Directions:
Filter the material, keeping only lines with the word "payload".

Given data:
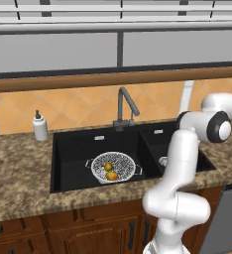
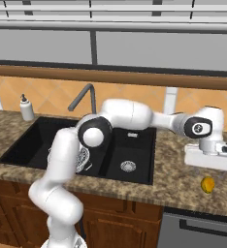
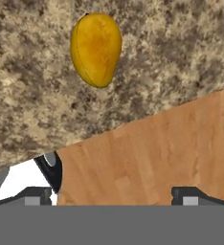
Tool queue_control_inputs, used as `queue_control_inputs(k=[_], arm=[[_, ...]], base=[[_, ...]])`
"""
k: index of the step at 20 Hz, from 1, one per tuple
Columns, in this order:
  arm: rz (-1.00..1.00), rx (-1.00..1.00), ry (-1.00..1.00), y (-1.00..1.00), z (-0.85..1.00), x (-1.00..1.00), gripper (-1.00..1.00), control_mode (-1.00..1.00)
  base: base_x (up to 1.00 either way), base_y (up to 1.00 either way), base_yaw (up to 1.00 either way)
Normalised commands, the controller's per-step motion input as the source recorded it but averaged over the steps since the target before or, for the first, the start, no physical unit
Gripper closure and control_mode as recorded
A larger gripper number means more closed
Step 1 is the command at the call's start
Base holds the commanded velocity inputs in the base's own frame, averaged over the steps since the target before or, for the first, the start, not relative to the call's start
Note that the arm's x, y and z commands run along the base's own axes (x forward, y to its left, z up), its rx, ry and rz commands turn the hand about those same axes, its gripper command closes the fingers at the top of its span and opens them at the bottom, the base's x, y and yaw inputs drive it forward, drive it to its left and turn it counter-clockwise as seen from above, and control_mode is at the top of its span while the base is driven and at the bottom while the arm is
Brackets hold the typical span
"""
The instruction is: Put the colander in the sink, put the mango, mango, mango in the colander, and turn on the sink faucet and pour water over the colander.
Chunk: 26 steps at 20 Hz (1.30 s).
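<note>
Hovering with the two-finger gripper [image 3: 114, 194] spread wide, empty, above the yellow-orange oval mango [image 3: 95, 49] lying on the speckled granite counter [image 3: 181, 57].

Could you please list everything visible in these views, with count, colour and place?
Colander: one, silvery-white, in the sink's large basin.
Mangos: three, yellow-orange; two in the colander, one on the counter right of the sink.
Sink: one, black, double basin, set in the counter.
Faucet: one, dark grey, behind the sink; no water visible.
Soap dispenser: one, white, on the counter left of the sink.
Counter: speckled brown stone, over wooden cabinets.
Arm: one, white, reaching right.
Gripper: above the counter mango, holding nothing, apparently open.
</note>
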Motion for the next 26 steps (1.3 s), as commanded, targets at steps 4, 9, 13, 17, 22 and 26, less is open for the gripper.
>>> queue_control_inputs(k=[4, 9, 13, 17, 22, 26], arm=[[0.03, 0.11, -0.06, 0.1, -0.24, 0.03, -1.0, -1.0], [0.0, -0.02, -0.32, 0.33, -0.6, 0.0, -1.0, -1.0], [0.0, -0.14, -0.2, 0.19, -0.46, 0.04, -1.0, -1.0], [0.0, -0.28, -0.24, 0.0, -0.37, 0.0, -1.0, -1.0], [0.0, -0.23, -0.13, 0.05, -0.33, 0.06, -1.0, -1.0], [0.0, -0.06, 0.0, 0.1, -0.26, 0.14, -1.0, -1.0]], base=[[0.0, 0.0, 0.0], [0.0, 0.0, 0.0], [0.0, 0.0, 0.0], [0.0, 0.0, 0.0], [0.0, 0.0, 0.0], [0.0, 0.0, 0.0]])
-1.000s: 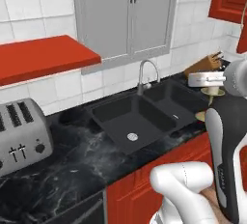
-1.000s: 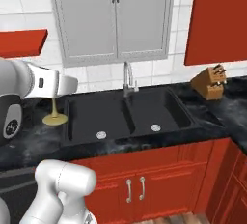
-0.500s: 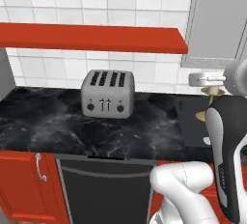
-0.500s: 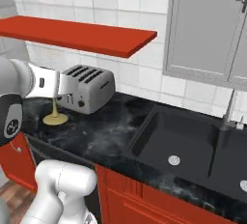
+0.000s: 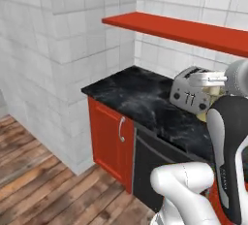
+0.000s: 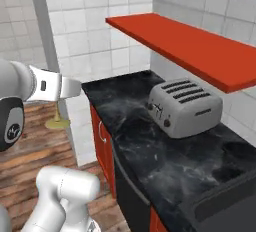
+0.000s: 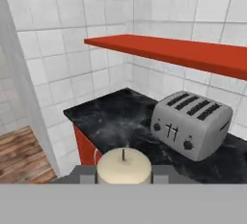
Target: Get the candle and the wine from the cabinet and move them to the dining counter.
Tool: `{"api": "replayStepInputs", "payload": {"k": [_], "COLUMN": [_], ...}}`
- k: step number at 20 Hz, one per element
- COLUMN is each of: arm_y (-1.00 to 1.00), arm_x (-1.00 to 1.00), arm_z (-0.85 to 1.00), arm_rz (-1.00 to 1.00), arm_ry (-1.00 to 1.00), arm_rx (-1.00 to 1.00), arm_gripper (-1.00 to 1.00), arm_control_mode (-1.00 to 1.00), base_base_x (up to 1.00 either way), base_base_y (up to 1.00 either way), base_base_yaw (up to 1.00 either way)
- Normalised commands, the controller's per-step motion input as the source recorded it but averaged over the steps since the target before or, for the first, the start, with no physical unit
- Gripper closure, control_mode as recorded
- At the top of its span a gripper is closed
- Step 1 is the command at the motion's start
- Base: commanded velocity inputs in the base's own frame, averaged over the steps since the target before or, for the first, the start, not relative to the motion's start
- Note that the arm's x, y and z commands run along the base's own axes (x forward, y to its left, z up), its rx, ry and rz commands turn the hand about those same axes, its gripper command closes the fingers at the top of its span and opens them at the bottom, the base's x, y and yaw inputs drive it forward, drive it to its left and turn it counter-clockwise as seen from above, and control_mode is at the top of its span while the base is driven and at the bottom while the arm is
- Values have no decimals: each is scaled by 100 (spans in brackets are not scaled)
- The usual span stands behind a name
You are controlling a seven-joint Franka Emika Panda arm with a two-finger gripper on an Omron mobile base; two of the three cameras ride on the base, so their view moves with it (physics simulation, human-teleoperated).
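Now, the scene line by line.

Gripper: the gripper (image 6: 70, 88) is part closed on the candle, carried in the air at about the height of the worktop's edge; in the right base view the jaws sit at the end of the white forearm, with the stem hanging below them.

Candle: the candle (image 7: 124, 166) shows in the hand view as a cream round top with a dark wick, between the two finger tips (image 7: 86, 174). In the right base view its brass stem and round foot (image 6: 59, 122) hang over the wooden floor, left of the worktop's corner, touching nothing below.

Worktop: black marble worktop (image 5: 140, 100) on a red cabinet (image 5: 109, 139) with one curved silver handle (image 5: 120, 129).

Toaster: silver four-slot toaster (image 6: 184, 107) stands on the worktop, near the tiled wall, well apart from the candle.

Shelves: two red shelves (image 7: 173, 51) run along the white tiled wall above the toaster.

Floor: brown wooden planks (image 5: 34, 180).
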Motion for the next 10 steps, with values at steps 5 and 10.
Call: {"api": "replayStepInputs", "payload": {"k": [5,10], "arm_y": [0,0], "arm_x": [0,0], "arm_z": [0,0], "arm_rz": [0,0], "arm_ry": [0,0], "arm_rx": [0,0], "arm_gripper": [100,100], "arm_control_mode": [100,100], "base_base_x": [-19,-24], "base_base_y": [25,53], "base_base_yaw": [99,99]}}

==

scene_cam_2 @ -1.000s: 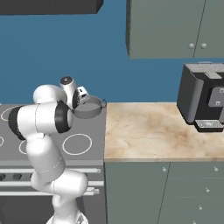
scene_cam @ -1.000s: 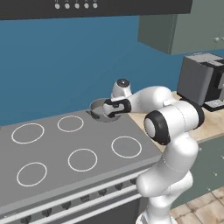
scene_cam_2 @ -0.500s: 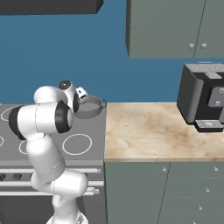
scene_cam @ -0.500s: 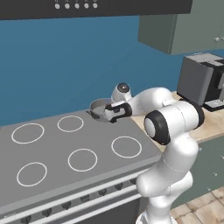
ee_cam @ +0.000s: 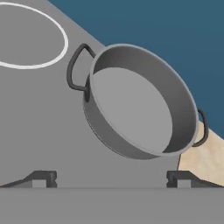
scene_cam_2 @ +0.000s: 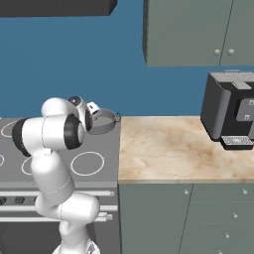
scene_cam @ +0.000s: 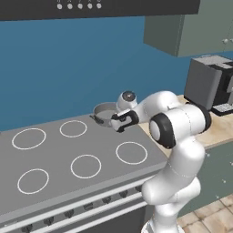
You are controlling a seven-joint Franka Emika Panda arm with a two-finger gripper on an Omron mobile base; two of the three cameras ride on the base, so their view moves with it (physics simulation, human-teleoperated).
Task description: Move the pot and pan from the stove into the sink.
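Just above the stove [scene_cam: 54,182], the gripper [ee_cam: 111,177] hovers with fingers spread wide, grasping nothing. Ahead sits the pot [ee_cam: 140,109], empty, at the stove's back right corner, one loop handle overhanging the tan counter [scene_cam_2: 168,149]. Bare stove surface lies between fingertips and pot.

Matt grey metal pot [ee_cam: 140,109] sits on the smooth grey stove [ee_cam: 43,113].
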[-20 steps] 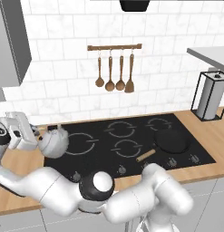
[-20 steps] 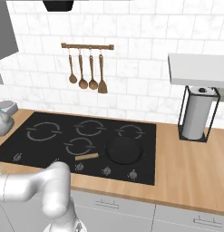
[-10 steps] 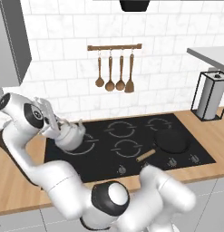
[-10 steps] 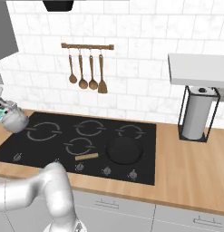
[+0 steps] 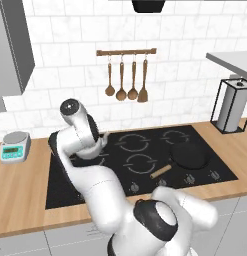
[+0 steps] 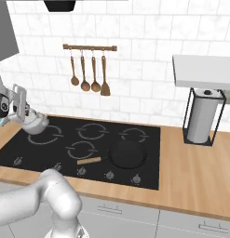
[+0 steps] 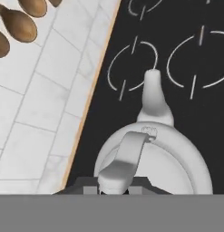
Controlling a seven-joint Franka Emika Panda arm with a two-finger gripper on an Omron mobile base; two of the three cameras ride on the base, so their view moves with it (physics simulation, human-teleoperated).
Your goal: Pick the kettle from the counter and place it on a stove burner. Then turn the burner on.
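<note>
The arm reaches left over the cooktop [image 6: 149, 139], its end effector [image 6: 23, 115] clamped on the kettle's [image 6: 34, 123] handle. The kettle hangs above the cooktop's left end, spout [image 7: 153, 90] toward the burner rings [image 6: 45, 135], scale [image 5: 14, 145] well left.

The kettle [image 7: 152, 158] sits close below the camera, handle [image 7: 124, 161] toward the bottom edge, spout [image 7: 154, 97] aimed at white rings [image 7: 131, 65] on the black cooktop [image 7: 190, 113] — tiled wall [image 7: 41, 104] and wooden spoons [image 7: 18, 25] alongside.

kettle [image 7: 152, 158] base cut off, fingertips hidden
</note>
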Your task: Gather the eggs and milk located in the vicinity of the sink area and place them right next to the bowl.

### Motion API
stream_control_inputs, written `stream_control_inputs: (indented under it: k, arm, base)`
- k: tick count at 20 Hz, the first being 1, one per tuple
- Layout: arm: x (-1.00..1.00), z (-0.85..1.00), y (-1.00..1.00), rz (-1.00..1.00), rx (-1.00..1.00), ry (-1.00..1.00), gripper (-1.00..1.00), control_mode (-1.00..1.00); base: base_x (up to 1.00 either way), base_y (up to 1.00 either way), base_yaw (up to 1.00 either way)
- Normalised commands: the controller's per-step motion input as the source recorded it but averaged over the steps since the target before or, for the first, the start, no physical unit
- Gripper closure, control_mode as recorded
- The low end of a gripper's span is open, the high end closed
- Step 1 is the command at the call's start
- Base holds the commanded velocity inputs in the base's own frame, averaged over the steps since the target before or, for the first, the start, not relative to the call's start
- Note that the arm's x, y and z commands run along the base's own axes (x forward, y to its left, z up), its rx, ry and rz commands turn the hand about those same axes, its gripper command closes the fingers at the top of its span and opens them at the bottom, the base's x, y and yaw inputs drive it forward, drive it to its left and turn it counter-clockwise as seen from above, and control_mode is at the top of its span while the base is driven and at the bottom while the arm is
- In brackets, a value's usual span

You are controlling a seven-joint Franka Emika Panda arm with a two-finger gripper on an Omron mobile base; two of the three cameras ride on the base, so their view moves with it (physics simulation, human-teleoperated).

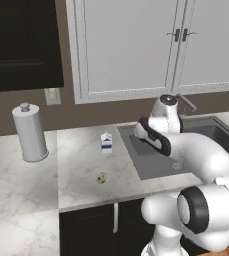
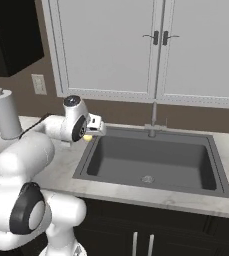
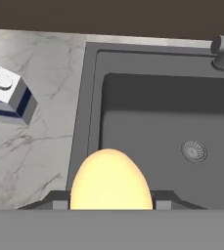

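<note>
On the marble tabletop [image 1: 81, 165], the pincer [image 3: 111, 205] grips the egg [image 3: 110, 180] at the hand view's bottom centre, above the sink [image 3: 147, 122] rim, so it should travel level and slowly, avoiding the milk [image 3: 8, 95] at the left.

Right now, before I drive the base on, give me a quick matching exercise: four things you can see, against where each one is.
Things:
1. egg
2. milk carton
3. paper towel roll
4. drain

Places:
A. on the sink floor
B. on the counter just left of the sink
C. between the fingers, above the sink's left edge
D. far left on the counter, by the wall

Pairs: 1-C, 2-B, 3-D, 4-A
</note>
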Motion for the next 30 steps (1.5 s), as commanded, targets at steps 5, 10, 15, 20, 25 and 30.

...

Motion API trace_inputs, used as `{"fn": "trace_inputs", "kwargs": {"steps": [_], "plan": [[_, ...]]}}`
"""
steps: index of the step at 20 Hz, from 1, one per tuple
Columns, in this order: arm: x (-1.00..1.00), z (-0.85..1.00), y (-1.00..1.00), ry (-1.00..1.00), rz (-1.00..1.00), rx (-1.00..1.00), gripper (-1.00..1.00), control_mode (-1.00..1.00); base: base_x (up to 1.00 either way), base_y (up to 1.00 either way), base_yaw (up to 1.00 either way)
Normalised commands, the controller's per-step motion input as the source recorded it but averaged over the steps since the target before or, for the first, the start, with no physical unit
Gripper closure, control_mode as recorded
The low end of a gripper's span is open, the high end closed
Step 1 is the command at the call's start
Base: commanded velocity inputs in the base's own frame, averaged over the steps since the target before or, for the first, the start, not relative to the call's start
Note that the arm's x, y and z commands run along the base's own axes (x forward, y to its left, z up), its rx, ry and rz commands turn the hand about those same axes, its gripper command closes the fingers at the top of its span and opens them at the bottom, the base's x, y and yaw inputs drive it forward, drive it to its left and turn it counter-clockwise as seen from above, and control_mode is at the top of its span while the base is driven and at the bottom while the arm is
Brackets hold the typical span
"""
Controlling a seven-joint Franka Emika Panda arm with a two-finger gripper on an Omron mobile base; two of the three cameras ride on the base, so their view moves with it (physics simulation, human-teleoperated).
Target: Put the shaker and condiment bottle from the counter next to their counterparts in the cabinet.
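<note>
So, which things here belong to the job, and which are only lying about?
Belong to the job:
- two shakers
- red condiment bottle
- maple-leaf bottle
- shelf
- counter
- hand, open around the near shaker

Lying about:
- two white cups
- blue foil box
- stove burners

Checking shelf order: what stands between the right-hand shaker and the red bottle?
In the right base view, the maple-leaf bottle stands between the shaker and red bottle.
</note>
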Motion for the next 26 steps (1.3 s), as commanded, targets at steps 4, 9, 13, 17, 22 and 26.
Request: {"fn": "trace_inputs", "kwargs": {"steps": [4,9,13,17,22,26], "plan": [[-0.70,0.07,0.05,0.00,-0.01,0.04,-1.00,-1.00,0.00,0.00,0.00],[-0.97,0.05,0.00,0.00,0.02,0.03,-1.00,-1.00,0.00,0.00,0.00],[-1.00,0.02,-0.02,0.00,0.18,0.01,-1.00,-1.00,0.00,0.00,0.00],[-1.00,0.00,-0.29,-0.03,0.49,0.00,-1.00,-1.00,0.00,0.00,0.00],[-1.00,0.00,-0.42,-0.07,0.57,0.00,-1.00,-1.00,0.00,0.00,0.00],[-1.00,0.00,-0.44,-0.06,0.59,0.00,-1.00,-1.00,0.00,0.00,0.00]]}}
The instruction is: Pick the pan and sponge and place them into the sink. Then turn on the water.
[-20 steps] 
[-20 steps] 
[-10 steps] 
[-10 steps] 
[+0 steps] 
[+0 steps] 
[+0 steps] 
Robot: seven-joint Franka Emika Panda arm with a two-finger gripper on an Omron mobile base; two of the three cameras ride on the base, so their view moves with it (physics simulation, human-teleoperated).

Solved problem:
Tool: `{"api": "replayStepInputs", "payload": {"k": [_], "COLUMN": [_], ...}}`
Call: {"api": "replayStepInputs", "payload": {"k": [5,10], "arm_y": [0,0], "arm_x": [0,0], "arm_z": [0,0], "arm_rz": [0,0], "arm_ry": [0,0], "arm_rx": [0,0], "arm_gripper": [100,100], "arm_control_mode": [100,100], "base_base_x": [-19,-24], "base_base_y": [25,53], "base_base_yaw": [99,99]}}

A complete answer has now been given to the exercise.